Friday, March 31, 2006

"As Mom used to say..."

Songbird writes:
This morning I had a moment in which I found myself wanting to reply to my teenager the way my father used to reply to me. Most of us have some classic family phrases or retorts or truisms handed down from parents to children. Name five things you used to hear your mother or father (or even a grandparent) say, especially things you might be surprised to hear coming out of your own mouth.

As per the RevGals Friday Five, here are some things my folks told me when I was a kid. This was, by the way, a surprisingly stressful little exercise. It seems fraught with danger - like I'll be painting an imcomplete picture (which I will be) and also, weirdly, like I'm giving away family secrets of some kind (well, probably, but not the real juicy ones). It's rather alarming how many one-liners that I remember are about housekeeping. Clearly THAT hasn't stuck all that well, except as metaphor, which is how I choose to see it.

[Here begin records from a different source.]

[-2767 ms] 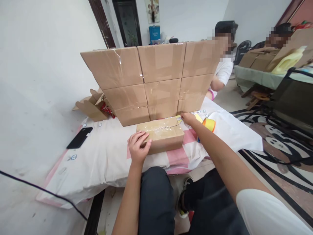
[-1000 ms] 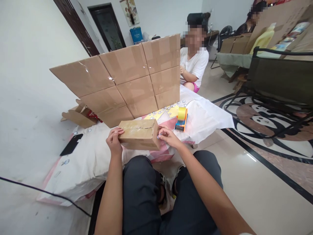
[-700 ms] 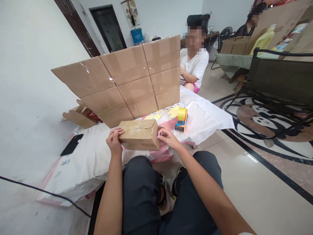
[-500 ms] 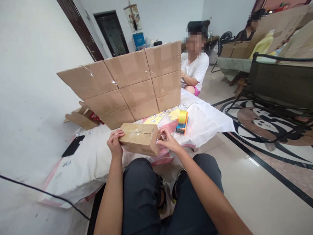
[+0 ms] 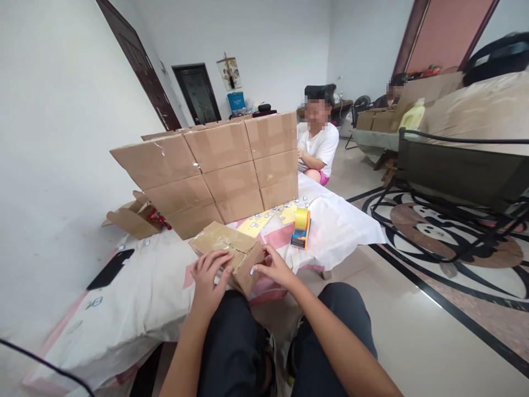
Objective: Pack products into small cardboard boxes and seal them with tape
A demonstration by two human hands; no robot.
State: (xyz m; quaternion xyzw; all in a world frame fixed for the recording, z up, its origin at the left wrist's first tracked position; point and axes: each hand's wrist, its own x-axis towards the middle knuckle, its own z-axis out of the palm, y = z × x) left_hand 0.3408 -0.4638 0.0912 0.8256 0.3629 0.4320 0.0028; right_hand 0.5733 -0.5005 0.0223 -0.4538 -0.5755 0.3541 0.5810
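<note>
A small taped cardboard box (image 5: 223,242) lies at the near edge of the cloth-covered table, turned at an angle. My left hand (image 5: 211,275) rests over its near top edge, fingers stretched across the top and thumb toward the right end, steadying it. At the right end face, my right hand (image 5: 275,266) holds the box by its edge, fingers bent and thumb on the face. A small pale spot shows at the right thumb tip; I cannot tell what it is. A tape dispenser (image 5: 301,236) with a yellow roll stands to the right.
A stack of taped cardboard boxes (image 5: 225,171) rises behind the small box. An opened carton (image 5: 134,218) and a flat black object (image 5: 111,269) lie at left. Behind the stack sits a person in a white shirt (image 5: 318,146). A dark folding chair (image 5: 458,171) stands at right.
My left hand has moved from the box's left end onto its near top edge. The box has turned, its right end swinging toward me. My view has tilted up.
</note>
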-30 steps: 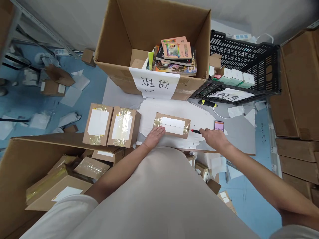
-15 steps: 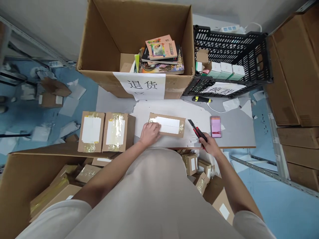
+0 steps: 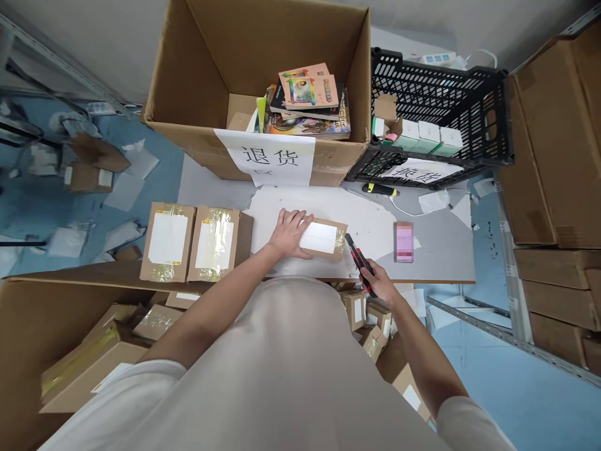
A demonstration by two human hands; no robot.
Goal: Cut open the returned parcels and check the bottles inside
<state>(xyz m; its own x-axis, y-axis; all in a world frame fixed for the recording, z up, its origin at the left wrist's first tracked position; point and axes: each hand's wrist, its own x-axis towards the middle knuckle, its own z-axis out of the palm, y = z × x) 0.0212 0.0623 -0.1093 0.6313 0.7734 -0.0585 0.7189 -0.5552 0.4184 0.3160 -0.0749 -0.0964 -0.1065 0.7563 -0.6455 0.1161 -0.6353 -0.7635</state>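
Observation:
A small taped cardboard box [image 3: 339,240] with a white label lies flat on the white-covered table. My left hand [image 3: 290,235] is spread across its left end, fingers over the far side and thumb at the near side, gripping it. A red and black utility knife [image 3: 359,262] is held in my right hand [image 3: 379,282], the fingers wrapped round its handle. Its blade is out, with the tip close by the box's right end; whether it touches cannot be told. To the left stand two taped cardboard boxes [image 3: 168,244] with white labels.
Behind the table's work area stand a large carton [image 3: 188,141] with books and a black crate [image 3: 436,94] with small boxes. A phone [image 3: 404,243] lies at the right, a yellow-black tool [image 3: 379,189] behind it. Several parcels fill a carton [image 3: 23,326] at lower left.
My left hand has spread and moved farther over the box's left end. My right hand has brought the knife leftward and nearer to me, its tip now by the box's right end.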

Well, as usual, I probably just need to lighten up and stop talking so much, so here is what I remember in oft-repeated statements and occassional advice.

1. Never leave the house with the dryer running. In one of my snottier early-20's moments, I once told a friend that this was the ONLY piece of advice that my mother gave me in childhood, which it obviously is not. Still, it's stuck there for some reason. I think it's because I never thought of my mom as particularly careful (she drove that Fiat like a bat out of Italy, for example) but this was the one piece of advice in which she really seemed to be erring on the side of caution. By the way, I ignore this piece of advice frequently in my adulthood, but I always feel a little thrill of anxiety whenever I do.

2. Go wait in the car. I'll be right out. said while standing half-dressed in front of the bathroom mirror with a mascara wand in one hand This, I never understood as a kid. It was clear that she would NOT be right out and that the four of us kids would wait in the car for some unmeasurable while before it really was time to go. As a mom of only one kid, I totally get it. Now, when my whole family is out of the house, I walk from room to room, relishing the echo-y quiet. Now, I imagine that's what she was doing, too.

3. That kid is a handful Pretty much the worst thing that could be said about any difficult child, but almost always one outside our family circle. WE were never handfuls.

4. We don't take out the garbage. That's why we have boys. One treasure from my childhood is the special closeness I had with my mom as the only two females in a family full of males. It was usually a subtext, but every now and then something like this would slip out, and I would see that she got the specialness of it too.

5. Mom: I want you home by 11 and I'm not kidding!
My brother: Oh, mom, you're such a kidder.

For some reason it totally cracked us up every time he said this. Can't figure out why now, but still makes me chuckle why I'm writing it.


Bonus: Said by all members of the family at different times upon making a mess, or coming upon a mess made by someone else.
Just leave it. The Magic Maid will get it.
Repeated often after my dad cracked us up inadvertantly when in a moment of fuming frustration he asked, "What you think, some Magic Maid is just going to come in here and clean this up?"